Programming Project Word Percentages Do writings by individu
Programming Project: Word Percentages
Do writings by individual authors have statistical signatures? They certainly do, and while such signatures may say little about the quality of an author\'s art, they can say something about literary styles of an era, and can even help clarify historical controversies about authorship. Statistical studies, for example, have shown that the Illiad and the Odyssey were not written by a single individual.
Project Objectives
1. Use inheritance to specialize the functionality provided by existing code.
2. Write statements that process lines of text from a file.
3. Use arrays to record observations about a data set.
4. Write a class that conforms to an existing specification.
For this assignment you are to create a program that analyzes samples of text -- novels perhaps, or newspaper articles -- and produces two statistics about these texts: word size frequency, and average word length.
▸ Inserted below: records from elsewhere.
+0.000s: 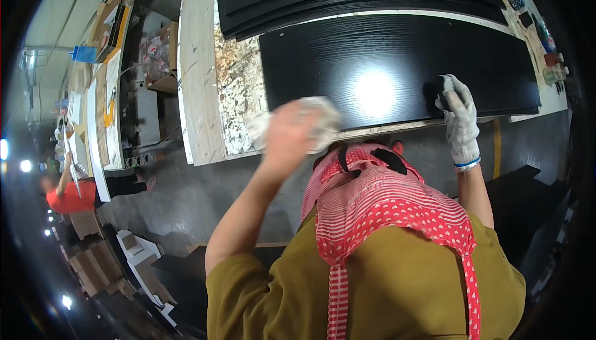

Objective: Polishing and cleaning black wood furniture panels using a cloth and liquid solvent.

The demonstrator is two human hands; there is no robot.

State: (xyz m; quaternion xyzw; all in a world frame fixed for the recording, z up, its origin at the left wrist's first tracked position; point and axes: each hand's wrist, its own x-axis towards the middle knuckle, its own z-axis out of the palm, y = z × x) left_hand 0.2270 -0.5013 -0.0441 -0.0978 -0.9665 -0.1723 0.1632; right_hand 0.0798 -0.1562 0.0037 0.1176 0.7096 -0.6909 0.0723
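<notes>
your bare left hand (pixel 290 130) clasps crumpled white cloth (pixel 327 120) at the black rectangular panel's (pixel 323 60) eight o'clock; white-gloved right hand (pixel 460 119), four o'clock: grip indeterminable.

The long rectangular wood-grain panel (pixel 403 51) is black with fine grain lines. The crumpled cloth (pixel 330 119) is off-white; the knit glove (pixel 464 129) white, blue-banded at the cuff. Brown and dark blotches mottle the pale counter (pixel 239 113). The red-and-white fabric apron (pixel 397 197) mixes stripes and hearts over an olive short-sleeved shirt (pixel 403 268).
</notes>
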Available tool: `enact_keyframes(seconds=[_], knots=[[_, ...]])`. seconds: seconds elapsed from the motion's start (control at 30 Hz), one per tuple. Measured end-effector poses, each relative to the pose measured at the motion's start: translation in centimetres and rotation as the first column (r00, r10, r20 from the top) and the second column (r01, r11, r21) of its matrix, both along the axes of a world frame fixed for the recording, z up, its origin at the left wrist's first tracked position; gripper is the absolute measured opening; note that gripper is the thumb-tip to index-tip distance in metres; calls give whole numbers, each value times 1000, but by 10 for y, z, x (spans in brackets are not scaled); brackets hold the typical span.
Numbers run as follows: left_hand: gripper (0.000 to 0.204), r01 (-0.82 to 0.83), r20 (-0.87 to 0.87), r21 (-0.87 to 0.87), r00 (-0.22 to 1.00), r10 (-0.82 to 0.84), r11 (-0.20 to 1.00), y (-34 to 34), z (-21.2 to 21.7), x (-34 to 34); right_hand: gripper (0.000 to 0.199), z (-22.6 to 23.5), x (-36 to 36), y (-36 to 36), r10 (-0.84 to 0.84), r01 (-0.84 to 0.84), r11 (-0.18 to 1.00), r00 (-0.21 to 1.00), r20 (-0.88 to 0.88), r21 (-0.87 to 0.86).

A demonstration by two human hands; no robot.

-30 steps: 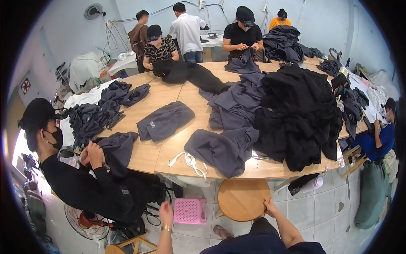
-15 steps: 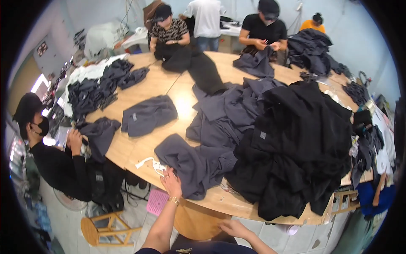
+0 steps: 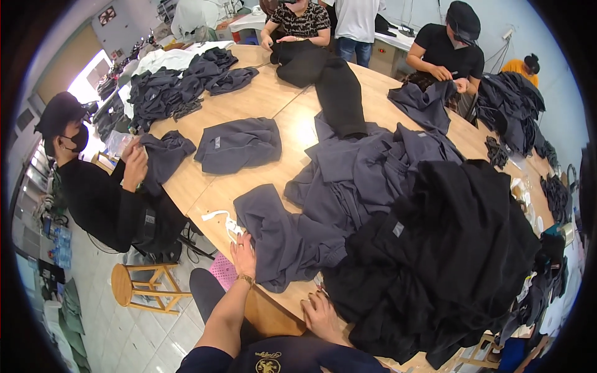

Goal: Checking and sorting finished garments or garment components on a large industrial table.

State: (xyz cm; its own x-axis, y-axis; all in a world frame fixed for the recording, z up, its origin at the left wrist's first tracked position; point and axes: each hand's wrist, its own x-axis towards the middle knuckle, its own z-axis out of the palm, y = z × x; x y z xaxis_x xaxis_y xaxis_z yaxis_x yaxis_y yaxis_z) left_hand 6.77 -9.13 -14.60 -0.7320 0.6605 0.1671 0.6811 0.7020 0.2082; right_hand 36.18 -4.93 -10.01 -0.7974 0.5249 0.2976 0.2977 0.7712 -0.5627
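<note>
A dark grey garment (image 3: 277, 230) with a gathered elastic edge lies crumpled on the table in front of me. My left hand (image 3: 243, 256) rests at the table's near edge beside it, fingers stretched out, touching or just short of a white strap-like item (image 3: 229, 222); what the fingertips cover is hidden. Farther right, my right hand (image 3: 321, 317) lies on the table edge with fingers apart, beside a large heap of black garments (image 3: 460, 236). A small thin item (image 3: 319, 281), too small to name, lies just beyond it.
More dark grey garments (image 3: 348, 174) are heaped mid-table; a folded one (image 3: 239, 146) lies left of them. Co-workers handle garments around the table, one in black (image 3: 93, 193) at the left. A wooden stool (image 3: 146, 286) stands on the floor; another wooden seat (image 3: 270, 314) is below me.
My right hand has come up from over the wooden seat onto the table edge. My left hand stays by the white item. My view has shifted, and a knee now shows under the table edge.
</note>
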Motion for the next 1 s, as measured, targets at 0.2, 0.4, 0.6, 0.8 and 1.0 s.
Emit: enact_keyframes(seconds=[0.2,0.4,0.6,0.8,1.0], knots=[[47,19,-2,-19,1000,-19,1000,2,9,9,32,-5,-1,-6,56,-63,997,989,138,48],[42,52,-58,6,997,-52,999,7,0,8,39,-21,0,-1,61,-77,991,988,139,113],[43,112,-45,-3,993,-112,994,4,8,7,50,0,-5,7,45,-81,990,955,294,112],[51,159,38,58,986,-162,986,6,22,17,54,1,4,5,39,-82,993,901,432,81],[48,151,127,124,978,-166,981,-5,29,15,54,-3,6,-5,15,-72,994,851,525,88]])
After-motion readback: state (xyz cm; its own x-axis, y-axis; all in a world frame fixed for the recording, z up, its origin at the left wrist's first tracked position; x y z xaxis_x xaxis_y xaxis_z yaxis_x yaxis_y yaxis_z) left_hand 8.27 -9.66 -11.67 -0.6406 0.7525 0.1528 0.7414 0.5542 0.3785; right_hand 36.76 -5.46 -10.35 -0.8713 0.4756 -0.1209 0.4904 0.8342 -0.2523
The program consists of three classes: FileAccessor, WordPercentagesDriver and WordPercentages. For this project you will write the WordPercentages class, which must compile and work with the FileAccessor and WordPercentagesDriver classes provided. The FileAccessor class provides basic file I/O functionality. The driver class reads in the name of a file that contains the text to be analyzed, creates an instance of WordPercentages, obtains the statistics and prints them to the console.
Here are some files to use for testing:
testFiles.zip (basically large pieces of text)
And the results:
results.txt
Note: your numbers may differ by +-.01
You can obtain interesting sample texts by, for example, visiting the Gutenberg foundation website (Gutenberg.org), and downloading books from there.
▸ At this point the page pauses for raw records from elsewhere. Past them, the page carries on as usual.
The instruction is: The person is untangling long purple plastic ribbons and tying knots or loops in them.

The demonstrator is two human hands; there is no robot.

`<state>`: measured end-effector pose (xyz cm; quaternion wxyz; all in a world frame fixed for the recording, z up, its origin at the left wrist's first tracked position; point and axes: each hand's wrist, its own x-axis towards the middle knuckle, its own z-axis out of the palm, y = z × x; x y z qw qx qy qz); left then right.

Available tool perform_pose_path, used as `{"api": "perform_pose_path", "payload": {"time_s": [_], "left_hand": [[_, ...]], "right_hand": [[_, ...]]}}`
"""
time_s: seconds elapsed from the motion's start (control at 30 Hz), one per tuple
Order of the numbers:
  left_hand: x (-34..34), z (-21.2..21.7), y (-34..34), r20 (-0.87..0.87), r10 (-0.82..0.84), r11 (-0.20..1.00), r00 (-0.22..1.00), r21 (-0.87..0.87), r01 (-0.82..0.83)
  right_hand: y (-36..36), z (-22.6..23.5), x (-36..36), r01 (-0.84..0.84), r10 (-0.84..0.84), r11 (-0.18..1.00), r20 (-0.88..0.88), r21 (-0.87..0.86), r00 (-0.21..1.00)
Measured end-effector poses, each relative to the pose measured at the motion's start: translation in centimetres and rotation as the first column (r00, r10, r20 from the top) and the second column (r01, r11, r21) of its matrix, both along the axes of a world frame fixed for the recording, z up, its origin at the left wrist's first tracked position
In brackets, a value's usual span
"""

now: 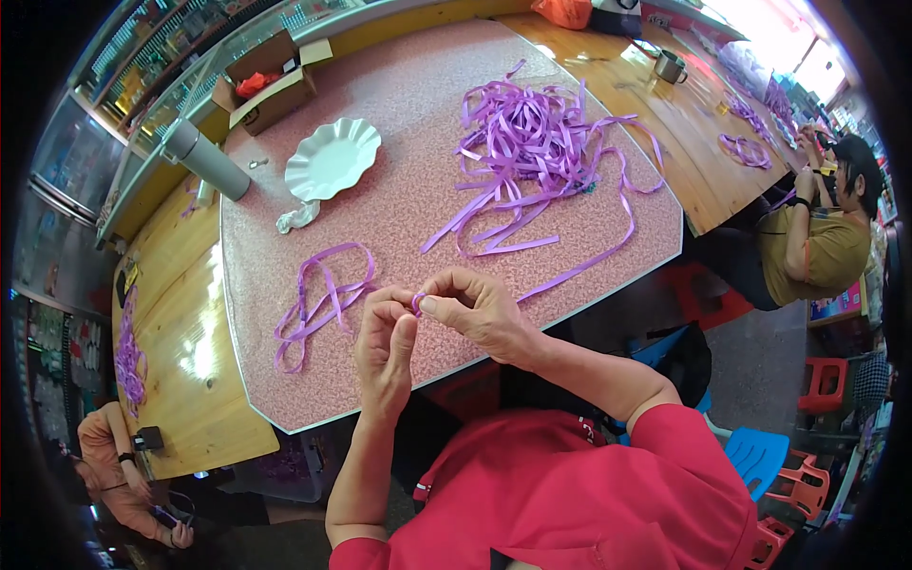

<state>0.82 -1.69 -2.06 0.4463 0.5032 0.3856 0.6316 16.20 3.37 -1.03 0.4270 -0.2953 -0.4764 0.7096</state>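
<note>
Both hands meet just above the near edge of the pink speckled surface [399, 218], fingertips pinched together on a small piece of purple ribbon [416, 302]: the left hand [387, 337] has its fingers curled upward around it, and the right hand [478, 309] closes thumb and forefinger on the same bit from the other side. Just left of the hands a looped ribbon strand [318, 299] lies flat near the surface's near left edge. A big tangled ribbon pile [537, 142] sits toward the far right corner, with long tails trailing toward the right edge. A white scalloped plate [332, 157] rests toward the far left, a grey cylindrical flask [204, 157] lying beside it at the left edge
</note>
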Motion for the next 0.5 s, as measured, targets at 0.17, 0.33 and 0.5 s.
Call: {"api": "perform_pose_path", "payload": {"time_s": [0.17,0.33,0.5], "left_hand": [[0.1,0.8,0.0,0.404,-0.064,0.975,0.912,-0.168,0.143],[-0.1,0.9,0.2,0.397,-0.006,0.964,0.918,-0.241,0.111],[0.5,1.1,-0.1,0.292,0.026,0.987,0.956,-0.158,0.021]], "right_hand": [[0.3,0.5,0.7,0.004,-0.164,0.83,0.237,0.558,0.957],[1.4,0.2,1.2,-0.013,-0.414,0.332,0.158,0.943,0.897],[1.6,0.1,1.6,-0.033,-0.478,0.268,0.163,0.963,0.863]]}}
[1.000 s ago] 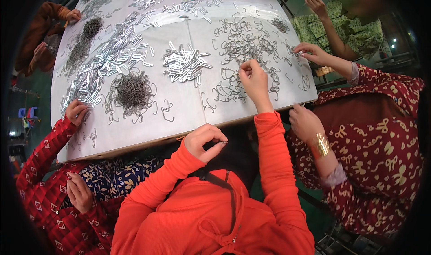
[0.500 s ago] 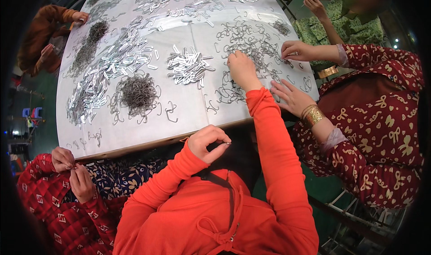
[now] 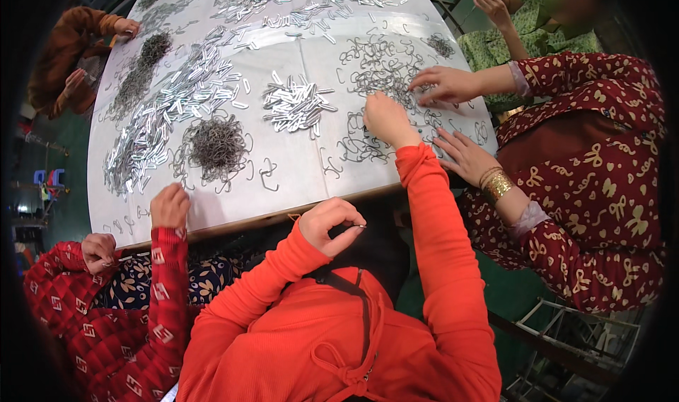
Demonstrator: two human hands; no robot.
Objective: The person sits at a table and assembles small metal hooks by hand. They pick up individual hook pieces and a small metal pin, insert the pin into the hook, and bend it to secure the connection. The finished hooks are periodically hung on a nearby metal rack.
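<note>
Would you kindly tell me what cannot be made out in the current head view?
All in the head view:
- What the right hand touches: its own back hides the fingertips.
- The kind of tiny piece in the left hand: too small, partly covered by the fingertips.
- Lower hooks in the dark pile: hidden by those on top.
- The table's far end: cut off by the upper edge.

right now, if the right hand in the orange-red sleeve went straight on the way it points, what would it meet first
The right hand would probably meet the scattered grey, curved metal wire hooks just ahead, though its height above them is unclear.
</note>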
Your job, then, is to code a solution to this problem, and provide these two statistics - word size percentage, for word lengths from 1 to 15 and greater, and average word length.
The source code files provided are WordPercentagesDriver.java and FileAccessor.java.
/JavaCS1/src/scrabble/wordpercentages/FileAccessor.java
/JavaCS1/src/scrabble/wordpercentages/WordPercentagesDriver.java
Notice that the output formatting is NOT produced by the WordPercentages code. It is done by the printWordSizePercentages method in the driver class.
Project Requirements:
1. Your WordPercentages class must extend the FileAccessor class to read the lines of the text file. Points will be deducted if you do not do this properly.
2. Your WordPercentages class must have a constructor that takes the file name as a parameter.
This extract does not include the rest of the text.